EXERCISE: Here is a listing. Repeat it exactly and in its entirety.

SUPPLIED DATA:
· · ·

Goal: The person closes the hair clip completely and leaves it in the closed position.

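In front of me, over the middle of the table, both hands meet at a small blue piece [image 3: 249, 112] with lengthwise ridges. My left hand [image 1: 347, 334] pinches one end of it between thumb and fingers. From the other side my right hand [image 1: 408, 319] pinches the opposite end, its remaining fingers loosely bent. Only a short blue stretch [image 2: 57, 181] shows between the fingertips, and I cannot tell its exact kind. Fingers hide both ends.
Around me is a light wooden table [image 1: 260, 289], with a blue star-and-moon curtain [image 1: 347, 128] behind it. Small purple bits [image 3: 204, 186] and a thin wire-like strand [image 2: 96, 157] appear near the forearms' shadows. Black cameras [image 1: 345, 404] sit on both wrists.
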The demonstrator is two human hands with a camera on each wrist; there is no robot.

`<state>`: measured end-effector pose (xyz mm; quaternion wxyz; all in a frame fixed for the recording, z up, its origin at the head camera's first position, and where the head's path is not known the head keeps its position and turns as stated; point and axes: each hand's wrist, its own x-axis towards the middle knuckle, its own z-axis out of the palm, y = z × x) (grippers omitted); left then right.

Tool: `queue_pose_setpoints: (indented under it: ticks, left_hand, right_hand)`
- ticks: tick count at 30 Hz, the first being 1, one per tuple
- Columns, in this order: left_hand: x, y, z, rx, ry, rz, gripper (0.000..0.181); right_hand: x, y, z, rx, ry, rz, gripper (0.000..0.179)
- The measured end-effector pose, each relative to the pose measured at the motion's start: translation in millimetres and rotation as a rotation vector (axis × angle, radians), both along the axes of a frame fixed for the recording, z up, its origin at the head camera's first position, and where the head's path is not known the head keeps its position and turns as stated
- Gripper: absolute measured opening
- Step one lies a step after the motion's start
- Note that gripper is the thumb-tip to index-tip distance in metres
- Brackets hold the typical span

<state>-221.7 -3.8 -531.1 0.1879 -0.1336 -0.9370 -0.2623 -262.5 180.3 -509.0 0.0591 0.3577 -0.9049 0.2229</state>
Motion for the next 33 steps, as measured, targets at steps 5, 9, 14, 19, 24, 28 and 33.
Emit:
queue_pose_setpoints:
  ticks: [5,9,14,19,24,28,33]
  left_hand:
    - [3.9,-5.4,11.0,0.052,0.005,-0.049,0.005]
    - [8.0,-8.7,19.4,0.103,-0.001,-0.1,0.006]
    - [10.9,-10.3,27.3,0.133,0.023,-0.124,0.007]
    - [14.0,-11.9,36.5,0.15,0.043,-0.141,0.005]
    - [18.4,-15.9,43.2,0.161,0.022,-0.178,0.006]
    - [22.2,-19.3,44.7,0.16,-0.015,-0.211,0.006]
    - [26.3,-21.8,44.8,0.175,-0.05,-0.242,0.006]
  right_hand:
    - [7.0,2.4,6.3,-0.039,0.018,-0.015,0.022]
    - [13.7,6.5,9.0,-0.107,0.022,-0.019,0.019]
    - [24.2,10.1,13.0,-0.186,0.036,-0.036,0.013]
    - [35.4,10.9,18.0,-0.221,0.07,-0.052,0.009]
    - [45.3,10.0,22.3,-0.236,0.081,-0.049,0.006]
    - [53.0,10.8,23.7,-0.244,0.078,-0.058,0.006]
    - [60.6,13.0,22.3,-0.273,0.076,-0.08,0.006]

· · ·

ANSWER FOR THE TASK:
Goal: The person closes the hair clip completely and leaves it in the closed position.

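In front of me, over the middle of the table, both hands meet at a small blue piece [image 3: 249, 112] with lengthwise ridges. My left hand [image 1: 347, 334] pinches one end of it between thumb and fingers. From the other side my right hand [image 1: 408, 319] pinches the opposite end, its remaining fingers loosely bent. Only a short blue stretch [image 2: 57, 181] shows between the fingertips, and I cannot tell its exact kind. Fingers hide both ends.
Around me is a light wooden table [image 1: 260, 289], with a blue star-and-moon curtain [image 1: 347, 128] behind it. Small purple bits [image 3: 204, 186] and a thin wire-like strand [image 2: 96, 157] appear near the forearms' shadows. Black cameras [image 1: 345, 404] sit on both wrists.
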The demonstrator is two human hands with a camera on each wrist; there is no robot.

`<state>`: measured end-effector pose (xyz mm; quaternion wxyz; all in a frame fixed for the recording, z up, its origin at the head camera's first position, and where the head's path is not known the head keeps its position and turns as stated; point and axes: each hand's wrist, its own x-axis towards the middle knuckle, its own z-axis out of the palm, y = z × x) (grippers omitted); left then right.

Tool: `queue_pose_setpoints: (indented under it: ticks, left_hand, right_hand)`
- ticks: tick count at 30 Hz, the first being 1, one per tuple
- Columns, in this order: left_hand: x, y, z, rx, ry, rz, gripper (0.000..0.181); right_hand: x, y, z, rx, ry, rz, gripper (0.000..0.179)
- The measured end-effector pose, each relative to the pose measured at the motion's start: translation in millimetres and rotation as a rotation vector (axis × angle, radians), both along the axes of a frame fixed for the recording, z up, its origin at the head camera's first position, and where the head's path is not known the head keeps its position and turns as stated
- Gripper: absolute measured opening
- Step one lies a step after the motion's start
- Note that gripper is the thumb-tip to index-tip distance in metres
- Brackets hold the typical span

<state>-221.7 -3.8 -531.1 0.1879 -0.1336 -0.9370 -0.2623 -262.5 180.3 -509.0 0.0591 0.3577 -0.9049 0.2229</state>
Motion for the next 33 steps, as measured, targets at steps 5, 9, 14, 19, 24, 28 and 33.
Emit:
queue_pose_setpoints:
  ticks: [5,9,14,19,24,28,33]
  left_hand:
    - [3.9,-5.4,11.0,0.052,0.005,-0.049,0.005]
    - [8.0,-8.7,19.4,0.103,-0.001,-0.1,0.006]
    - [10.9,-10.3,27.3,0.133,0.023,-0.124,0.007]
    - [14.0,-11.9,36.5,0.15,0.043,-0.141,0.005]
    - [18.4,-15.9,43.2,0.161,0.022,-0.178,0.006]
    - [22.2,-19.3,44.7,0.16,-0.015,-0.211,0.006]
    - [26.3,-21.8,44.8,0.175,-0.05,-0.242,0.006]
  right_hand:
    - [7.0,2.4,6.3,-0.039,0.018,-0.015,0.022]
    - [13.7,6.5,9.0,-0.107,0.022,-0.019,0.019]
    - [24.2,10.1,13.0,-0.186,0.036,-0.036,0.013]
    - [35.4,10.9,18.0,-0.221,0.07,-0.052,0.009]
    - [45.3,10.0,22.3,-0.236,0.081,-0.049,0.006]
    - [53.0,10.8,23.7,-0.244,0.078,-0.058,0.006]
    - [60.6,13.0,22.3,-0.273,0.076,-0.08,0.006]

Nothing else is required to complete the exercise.